Although there were countless acts of bravery and much to be admired about what happened at Kokoda the magnitude of the effect on our psyche simply doesn’t reflect what actually happened. It is now seen as common knowledge that Kokoda was the battle that saved our nation but as Peter Ryan, someone who served at Kokoda puts it “the Japanese archives show clearly that an invasion of Australia was never on the cards.” We have pumped this up when really it was the defence against an invasion which wasn’t going to occur. The Kokoda Campaign was important, it was one of the first times the Japanese had not got what they wanted but it was not the battle that saved Australia. Another myth about Kokoda is the courage of all the soldiers. Yes, there were extremely courageous men for example members of the 39th Battalion who after being discharged volunteered to stay and teach the new soldiers the ins and outs of Papua New Guinea but like any war there was also acts of cowardliness. As the 39th Battalion's Commander Ralph Honner says “You’re all Australians and some things you’ve just been through you must forget. Some of the men that were with you, you feel they let you down. But they didn’t. Given different circumstances they’d be just the same as you. The fact that their leaders may have failed them and yours didn’t doesn’t mean they’re any worse than you are.” He told this to his soldiers who accused other battalions of being cowardly, saying that they weren’t cowards they just were in a different circumstance to them. As Peter Ryan said “the Kokoda laurels won by Australian soldiers on the Track should be honoured for ever. The bravery and sacrifice of these men alone are what makes Kokoda immortal - nothing else.”
HOW SHOULD WE VIEW KOKODA RELATIVE TO OTHER AUSTRALIAN WAR EFFORTS?
The unique feature about Kokoda was that it was fought in one of the most brutal terrains and it was as much a battle against the environment as it was against the enemy.
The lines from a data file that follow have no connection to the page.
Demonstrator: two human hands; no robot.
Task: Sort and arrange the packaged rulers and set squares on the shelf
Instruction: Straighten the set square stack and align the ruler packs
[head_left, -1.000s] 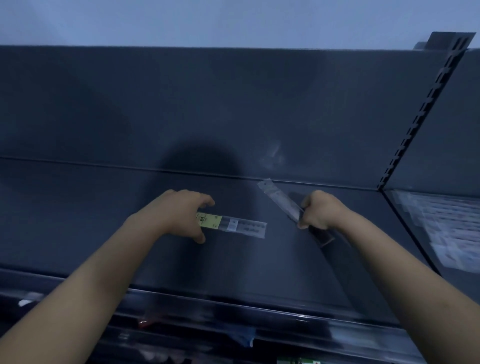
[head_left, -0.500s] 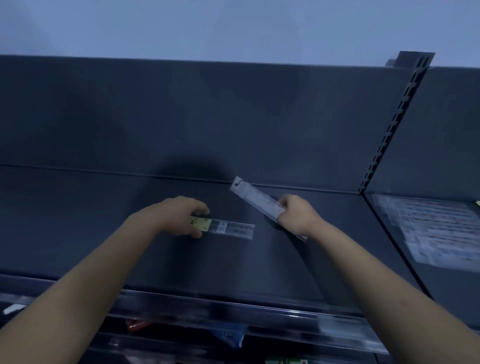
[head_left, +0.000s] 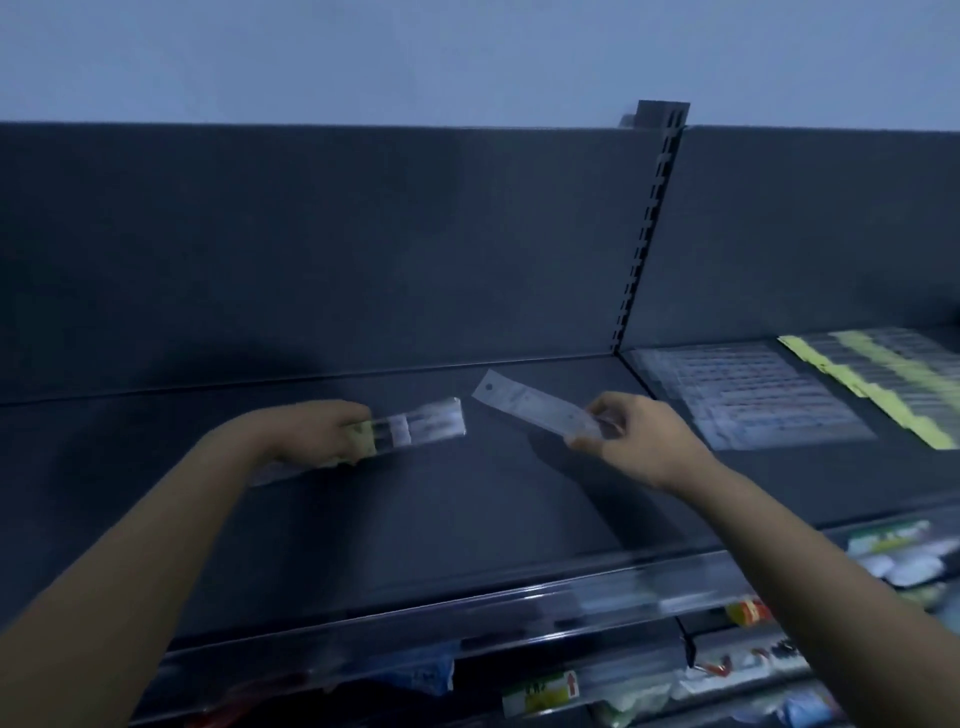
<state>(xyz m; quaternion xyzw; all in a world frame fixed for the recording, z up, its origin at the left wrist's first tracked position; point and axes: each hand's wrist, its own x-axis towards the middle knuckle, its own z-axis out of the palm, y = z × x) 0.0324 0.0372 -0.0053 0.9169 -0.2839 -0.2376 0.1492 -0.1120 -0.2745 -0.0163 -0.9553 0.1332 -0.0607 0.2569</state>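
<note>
My left hand grips a packaged ruler with a yellow label by its left end, holding it roughly level just above the dark shelf. My right hand pinches a second packaged ruler in a clear sleeve by its near end; its hang-hole end points up and to the left. The two rulers are apart, a small gap between their tips.
On the neighbouring shelf section to the right lie a stack of clear packaged rulers and a row of yellow-edged packages. A slotted upright divides the sections. Lower shelves hold mixed goods behind a clear front rail.
The view has swung to the right, bringing the stocked right section into sight. My right hand has opened its grip to a pinch on the clear ruler's end and lifted it slightly.
</note>
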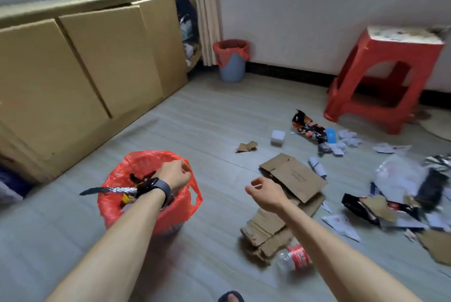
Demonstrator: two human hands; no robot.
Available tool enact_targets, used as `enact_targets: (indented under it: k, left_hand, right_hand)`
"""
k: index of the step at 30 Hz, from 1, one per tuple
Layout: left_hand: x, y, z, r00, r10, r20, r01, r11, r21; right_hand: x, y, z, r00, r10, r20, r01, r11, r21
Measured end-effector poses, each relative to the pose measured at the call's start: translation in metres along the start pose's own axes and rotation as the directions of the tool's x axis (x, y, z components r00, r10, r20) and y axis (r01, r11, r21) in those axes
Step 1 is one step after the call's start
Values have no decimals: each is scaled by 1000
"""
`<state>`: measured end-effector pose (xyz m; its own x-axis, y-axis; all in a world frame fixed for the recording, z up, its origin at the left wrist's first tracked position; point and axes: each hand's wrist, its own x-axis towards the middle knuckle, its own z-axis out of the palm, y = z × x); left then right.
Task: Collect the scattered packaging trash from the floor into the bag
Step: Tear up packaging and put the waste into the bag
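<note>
Packaging trash [380, 211] lies strewn over the floor to my right, well apart from the red bag [175, 213], which stands open near the left, already holding some wrappers, with a foil wrapper [109, 189] poking out over its rim. The left hand [174, 174] is at the bag's far rim with its fingers curled; I judge it is pinching the thin plastic to hold the mouth open, though the contact itself is hidden behind the knuckles. The right hand [266, 191] hovers over the flattened cardboard box [295, 177] with fingers loosely curled and nothing in them. That cardboard should be light but stiff and wide, so I would take it by an edge and probably fold it before it fits the bag. Near my feet, just beside a second piece of cardboard, the plastic bottle [294, 257] looks empty, light and prone to roll; a grip round its middle suits it. Farther off, the snack wrapper [308, 128] and crumpled paper [349, 138] by the red stool [380, 96] are soft and nearly weightless, easy to scrunch together in one handful. The clear plastic bag [397, 174] at the right looks slippery and limp, so I would bunch it.
</note>
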<state>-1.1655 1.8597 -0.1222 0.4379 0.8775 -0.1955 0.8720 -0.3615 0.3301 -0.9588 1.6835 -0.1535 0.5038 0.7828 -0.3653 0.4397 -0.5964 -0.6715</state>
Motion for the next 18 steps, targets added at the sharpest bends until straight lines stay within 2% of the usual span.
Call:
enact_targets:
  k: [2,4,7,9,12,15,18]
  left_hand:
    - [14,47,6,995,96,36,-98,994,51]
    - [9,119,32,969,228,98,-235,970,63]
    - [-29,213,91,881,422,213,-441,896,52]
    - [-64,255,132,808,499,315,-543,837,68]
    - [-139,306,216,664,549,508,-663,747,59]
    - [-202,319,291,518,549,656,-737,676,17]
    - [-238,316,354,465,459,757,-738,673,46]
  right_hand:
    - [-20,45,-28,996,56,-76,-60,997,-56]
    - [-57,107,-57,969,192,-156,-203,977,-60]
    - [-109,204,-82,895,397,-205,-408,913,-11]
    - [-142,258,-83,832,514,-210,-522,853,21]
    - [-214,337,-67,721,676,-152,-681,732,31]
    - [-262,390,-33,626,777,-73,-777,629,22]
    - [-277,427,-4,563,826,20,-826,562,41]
Soldiers had to fight not only each other but diseases,extreme weather and all on minimal food and water supplies. Relative to other battles Kokoda was one of the first important steps in stopping the Japanese but not the most vital. Shining the light too brightly on Kokoda takes the memory away from other Australian efforts. There is Milne Bay, Gona, Buna and most importantly the Battle of the Coral Sea. Strategically Kokoda was not as important as other battles going on at the same time and the main reason that the Australians were in Kokoda by themselves was because the Allies were at these other battles.
Kokoda became a huge part of the Anzac Legend and helped give Australia a name for themselves. Still now days Australian's like to relate to the qualities in the soldiers who fought for us in Kokoda.
WHAT EFFECT DOES KOKODA HAVE ON AUSTRALIA'S NATIONAL PSYCHE?
Australians have always linked their national identities to military history. Gallipoli has always been, and still is, Australia’s most important collective memory but Kokoda has recently become as almost important to the Australian psyche. The battle that “saved the nation” has joined Gallipoli as a huge part of the Anzac legend. All Australian soldiers who fought at Kokoda have been left with the identity of ‘diggers’ courageous, moral, good spirited men that valued mate ship over everything. These are all now key qualities every true blue Aussie aims to find in themselves. The Kokoda Track has become an increasingly popular place to visit and a ‘things I must do before I die’ for Australians. Along this track is a memorial for the soldiers who fought at Kokoda, four plain granite poles each inscribed with a word. These words are Endurance, Courage, Mateship and Sacrifice which not only sum up the Anzac Spirit but key values in the Australian national psyche.